Seminar menjadi salah satu bentuk kerja sama yang nyata dalam bidang pendidikan, “Melalui kerja sama ini diharapkan dapat mampu menghadapi situasi yang dihadapi. Pentingnya pendidikan dengan terus berkreasi, saling membantu, ikut andil dalam memecahkan persoalan jadi modal bersama untuk keluar dari segala krisis, konflik yang dihadapi. Kita banyak belajar dari Indonesia soal moderasi beragama, mengelola konflik,” jelasnya.
Dalam Pemaparannya, Dubale Gebeyehu Genbezo menjelaskan sejarah pendidikan Ethiopia dapat diklasifikasikan menjadi dua sebagai pendidikan tradisional dan modern.
“Sistem pendidikan tradisional negara itu, yang mencakup pendidikan pribumi dan gereja, berasal dari abad ke-4 M. Sistem ini terutama disediakan oleh Gereja Ortodoks Ethiopia dan merupakan bagian integral dari budaya dan praktik keagamaan Negara,” jelasnya.
Islam dan pendidikan misionaris Eropa memainkan peran penting sebelum diperkenalkannya pendidikan modern. Kehadiran Biara, dan Masjid dijadikan pusat pembelajaran.
“Lembaga pembelajaran tradisional dibagi menjadi dua sebagai ‘Kine-bet’ (perguruan tinggi sarjana) dan ‘meshaf-bet’ (sekolah pascasarjana).
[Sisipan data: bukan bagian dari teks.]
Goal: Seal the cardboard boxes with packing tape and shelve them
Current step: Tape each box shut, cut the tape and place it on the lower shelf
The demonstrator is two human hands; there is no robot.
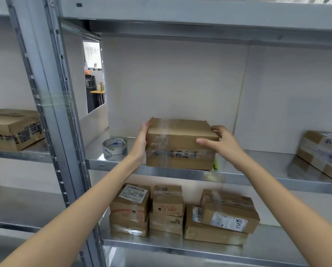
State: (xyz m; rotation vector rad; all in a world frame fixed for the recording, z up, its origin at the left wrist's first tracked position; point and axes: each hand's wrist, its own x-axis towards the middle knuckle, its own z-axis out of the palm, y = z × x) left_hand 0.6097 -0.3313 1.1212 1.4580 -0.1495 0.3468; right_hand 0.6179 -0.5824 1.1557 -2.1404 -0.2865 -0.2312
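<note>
A brown cardboard box (180, 145) with clear tape over its top and front and blue printed characters sits on the middle metal shelf (248, 177). My left hand (142, 140) lies flat against the box's left side, fingers straight. My right hand (223, 146) is at the box's right top corner, thumb on the front face and fingers curved over the top edge. A roll of clear packing tape (115, 149) stands on the same shelf, just left of my left hand.
Several taped boxes (182, 211) are stacked on the shelf below. A taped box (323, 153) sits at the shelf's far right, and a large box (13, 129) in the left bay. A grey upright post (51, 97) separates the bays. Something green (216, 164) peeks from behind the box.
</note>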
Mari kita sama-sama belajar karena Indonesia telah memberikan kontribusi nyata pada masyarakat Ethiopia, misalnya kita banyak memiliki kedelai dari Indonesia bisa belajar membuat tempel, berkat Indonesia banyaknya bambu dapat dimanfaatkan untuk anyaman, kerajinan. Semuanya dapat meningkatkan sumber daya manusia,” ujarnya.
Prof Ahmad Ali Nurdin menegaskan Ethiopia Adventist College, menjadi salah satu lembaga Kristen tertua di Afrika, kami berdedikasi untuk memberdayakan generasi mendatang tidak hanya untuk menjadi pemimpin terbaik di gereja, tetapi juga pemimpin integral di kantor-kantor pemerintah dan sektor swasta.
“Untuk konteks perguruan tinggi yang bisa dilakukan dalam rangka meningkatkan kualitas pendidikan melalui pembelajaran, pertukaran dosen dan mahasiswa, 3 konferensi bersama: Conference on Indonesian and African Culture (Indonesian-African Cultural Festival), Annual conference on Indonesian-African Public Administrations, Conference Religious Moderation in Islam and Christianity serta melakukan penelitian, publikasi,” ajaknya.
H. Fakry Ramdani, PhD menambahkan tentang pentingnya pendidikan kreatif dalam mencerdaskan kehidupan berbangsa dan bernegara.
“Kehadiran pendidikan kreatif yang selalu membahagiakan menjadi penting dan harus jadi perhatian bersama. Tentunya ini bisa dikerjasamakan antara kedua negara Indonesia dan Ethiopia, terutama kampus UIN Sunan Gunung Djati Bandung dengan Kuyera Adventist University atau Dilla University,” tandasnya.